Bœuf canadien : avec ou sans farines animales ?

Pendant que le ministre de l’Agriculture affirme que l’alimentation des bovins canadiens est indemne de farines animales, le quotidien Le Monde avance, textes à l’appui, que les farines de sang et la gélatine peuvent y être incorporées, sans que la législation n’y trouve rien à redire.

« Pour l'import de viande bovine, ça concerne 23 fermes au Canada, il n'y a aucune possibilité d'importer des animaux traités aux hormones, d'importer des animaux qui auront mangé des farines animales, c'est dans le texte ». Telle était l'affirmation de Didier Guillaume, dans le rendez-vous politique matinale « les 4 vérités » lundi 22 juillet sur France 2. Une déclaration corroborée par le site gouvernemental français dédié au Ceta, selon lequel « la réglementation européenne reste inchangée depuis l'entrée en vigueur provisoire du Ceta : les farines animales ne seront pas autorisées de nouveau dans l'alimentation des bovins en Europe à la suite de la ratification du Ceta. L'importation de viande issue de bovins nourris aux farines animales est interdite. En somme, pas de changement pour le consommateur européen ». 

Des trous dans la réglementation

Le quotidien Le Monde, qui s'est penché sur les textes, n'arrive pas à la même conclusion. « En épluchant les réglementations vétérinaires canadiennes et européennes avec l'aide d'experts, une conclusion finit par se dessiner : les pouvoirs publics se sont trompés en jurant que l'interdiction des farines animales était absolue », écrit le journal sur son site. « Un trou dans la législation autorise en fait les éleveurs canadiens à nourrir leurs bœufs avec des farines produites à partir de ce qu'il reste de leurs congénères une fois découpés à l'abattoir – le sang, les poils, le gras – et à les envoyer sur le sol européen sans que le consommateur en soit informé ». Au passage, le quotidien bat aussi en brèche l'idée selon laquelle les normes sanitaires applicables sur le sol européen s'appliqueraient de facto aux produits importés. « Les règles applicables à l'importation sont généralement définies à part, avec des « clauses miroirs », qui peuvent parfois être moins exigeantes, pour ne pas contrevenir aux grands principes de l'Organisation mondiale du commerce », relève le quotidien.
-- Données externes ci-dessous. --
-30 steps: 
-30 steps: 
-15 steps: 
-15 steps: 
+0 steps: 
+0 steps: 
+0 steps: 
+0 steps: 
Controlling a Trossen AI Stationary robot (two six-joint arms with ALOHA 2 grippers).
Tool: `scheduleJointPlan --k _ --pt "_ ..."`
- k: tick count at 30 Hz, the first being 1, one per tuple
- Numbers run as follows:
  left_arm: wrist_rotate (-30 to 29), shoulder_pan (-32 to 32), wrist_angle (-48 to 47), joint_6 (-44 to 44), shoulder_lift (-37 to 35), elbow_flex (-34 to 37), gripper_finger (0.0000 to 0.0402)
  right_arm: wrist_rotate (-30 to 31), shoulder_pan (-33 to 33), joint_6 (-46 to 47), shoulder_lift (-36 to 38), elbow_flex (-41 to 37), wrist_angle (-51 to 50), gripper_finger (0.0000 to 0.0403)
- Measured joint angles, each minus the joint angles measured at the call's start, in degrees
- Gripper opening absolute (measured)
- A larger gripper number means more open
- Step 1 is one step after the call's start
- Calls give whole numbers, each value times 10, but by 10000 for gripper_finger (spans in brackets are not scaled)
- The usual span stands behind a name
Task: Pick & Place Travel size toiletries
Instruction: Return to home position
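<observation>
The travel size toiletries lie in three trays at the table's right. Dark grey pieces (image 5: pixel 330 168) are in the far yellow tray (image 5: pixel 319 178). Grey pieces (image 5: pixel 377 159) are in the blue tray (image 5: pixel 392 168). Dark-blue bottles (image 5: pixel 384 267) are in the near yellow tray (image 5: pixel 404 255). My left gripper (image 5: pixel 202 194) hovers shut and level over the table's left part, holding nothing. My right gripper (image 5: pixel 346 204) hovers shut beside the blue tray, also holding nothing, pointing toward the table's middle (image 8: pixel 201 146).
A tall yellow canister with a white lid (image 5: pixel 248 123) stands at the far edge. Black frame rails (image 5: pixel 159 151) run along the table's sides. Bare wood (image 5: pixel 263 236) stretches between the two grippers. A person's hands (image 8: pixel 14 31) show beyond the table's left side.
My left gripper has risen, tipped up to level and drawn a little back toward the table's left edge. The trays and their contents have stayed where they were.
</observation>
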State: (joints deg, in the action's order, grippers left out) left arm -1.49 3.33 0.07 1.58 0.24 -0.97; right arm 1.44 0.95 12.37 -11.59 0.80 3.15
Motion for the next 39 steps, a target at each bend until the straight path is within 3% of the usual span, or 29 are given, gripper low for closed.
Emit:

La Canada, pas épargné par l'ESB

Toujours selon Le Monde, en écartant la moelle épinière et en chauffant les restes bovins à très haute température, les fabricants éliminent tout risque de transmission des maladies comme l'encéphalopathie spongiforme bovine (ESB), la maladie de la « vache folle ». Il faut dire que la filière bovine canadienne a payé un lourd tribu suite à la détection de la maladie en 2003, ce dont elle ne s'est jamais totalement remise. Le Ceta et son contingent de 48 840 t équivalent carcasse de viande de bœuf (et 75 000 tonnes de porc) constituent un débouché bienvenu, même si celui-ci n'est pas dénué de contraintes. Aux charges supplémentaires d'inspection sanitaire et d'administration s'ajoutent les surcoût liés à l'alimentation, l'interdiction des hormones allongeant la durée d'élevage de 17-20 mois à 24-28 mois, soit deux hivers au cours desquels les animaux ne prennent pas de poids. Le gouvernement apportera-t-il des éléments de réponse quant aux farines de sang et à la gélatine ? Réponse à l'Assemblée nationale ce mardi 23 juillet avec le vote portant sur la ratification du traité de libre-échange.